• **REQUIRED ACTION**
The expected answer is the set of lines in the data below between the line holding "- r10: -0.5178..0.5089" and the line holding "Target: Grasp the", inclusive, written out exactly.

Top of SUPPLIED MATERIAL

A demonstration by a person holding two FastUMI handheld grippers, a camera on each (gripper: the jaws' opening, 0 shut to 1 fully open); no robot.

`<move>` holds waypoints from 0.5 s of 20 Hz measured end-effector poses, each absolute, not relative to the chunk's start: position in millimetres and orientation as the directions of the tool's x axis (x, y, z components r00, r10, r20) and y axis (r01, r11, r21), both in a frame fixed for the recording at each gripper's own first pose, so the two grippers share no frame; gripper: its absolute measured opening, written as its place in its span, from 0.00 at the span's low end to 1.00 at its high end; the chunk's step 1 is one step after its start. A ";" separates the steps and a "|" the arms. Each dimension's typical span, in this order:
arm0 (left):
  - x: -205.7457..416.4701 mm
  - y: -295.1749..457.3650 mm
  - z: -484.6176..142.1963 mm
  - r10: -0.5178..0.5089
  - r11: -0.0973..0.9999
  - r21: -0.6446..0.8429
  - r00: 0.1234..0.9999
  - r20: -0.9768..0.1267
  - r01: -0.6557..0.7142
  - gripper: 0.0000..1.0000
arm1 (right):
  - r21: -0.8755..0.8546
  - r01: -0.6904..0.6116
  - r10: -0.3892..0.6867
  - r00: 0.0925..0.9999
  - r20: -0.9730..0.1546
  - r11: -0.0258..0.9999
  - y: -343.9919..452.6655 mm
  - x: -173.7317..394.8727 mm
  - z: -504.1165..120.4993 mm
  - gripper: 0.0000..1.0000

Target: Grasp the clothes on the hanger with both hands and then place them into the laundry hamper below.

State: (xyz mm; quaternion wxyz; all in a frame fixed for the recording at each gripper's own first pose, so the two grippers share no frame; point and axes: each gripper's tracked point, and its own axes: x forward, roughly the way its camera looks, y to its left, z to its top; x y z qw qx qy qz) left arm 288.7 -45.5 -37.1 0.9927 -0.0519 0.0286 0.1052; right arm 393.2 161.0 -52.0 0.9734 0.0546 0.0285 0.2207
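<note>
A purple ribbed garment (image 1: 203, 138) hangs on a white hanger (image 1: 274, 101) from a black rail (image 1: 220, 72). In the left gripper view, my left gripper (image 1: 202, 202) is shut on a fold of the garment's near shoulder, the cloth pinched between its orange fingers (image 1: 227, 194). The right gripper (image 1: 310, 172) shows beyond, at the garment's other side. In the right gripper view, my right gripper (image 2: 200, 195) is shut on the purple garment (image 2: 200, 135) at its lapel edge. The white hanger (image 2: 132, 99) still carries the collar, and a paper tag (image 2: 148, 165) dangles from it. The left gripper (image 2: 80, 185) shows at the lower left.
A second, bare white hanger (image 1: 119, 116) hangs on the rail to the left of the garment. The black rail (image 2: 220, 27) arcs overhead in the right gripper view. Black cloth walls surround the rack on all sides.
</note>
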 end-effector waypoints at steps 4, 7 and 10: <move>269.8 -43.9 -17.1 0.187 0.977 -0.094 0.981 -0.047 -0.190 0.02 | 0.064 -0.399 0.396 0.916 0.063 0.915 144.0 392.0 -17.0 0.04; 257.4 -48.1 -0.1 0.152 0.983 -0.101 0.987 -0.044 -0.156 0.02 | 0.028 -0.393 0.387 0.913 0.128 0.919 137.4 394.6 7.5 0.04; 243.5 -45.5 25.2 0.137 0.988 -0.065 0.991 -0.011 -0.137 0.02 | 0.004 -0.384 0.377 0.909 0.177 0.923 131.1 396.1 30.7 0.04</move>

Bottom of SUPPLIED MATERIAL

• **RESPONSE**
  - r10: -0.5178..0.5089
  - r11: -0.0973..0.9999
  - r21: -0.6446..0.8429
  - r00: 0.1234..0.9999
  - r20: -0.9768..0.1267
  - r01: -0.6557..0.7142
  - gripper: 0.0000..1.0000
arm1 (right):
  - r21: -0.8755..0.8546
  - r01: -0.6904..0.6116
  - r10: -0.3892..0.6867
  - r00: 0.0925..0.9999
  - r20: -0.9730..0.1546
  - r11: -0.0258..0.9999
  - y: -343.9919..452.6655 mm
  - x: -173.7317..394.8727 mm
  - z: -504.1165..120.4993 mm
  - gripper: 0.0000..1.0000

Target: Grasp the clothes on the hanger with both hands and then place them into the laundry hamper below.

The generated output is now complete.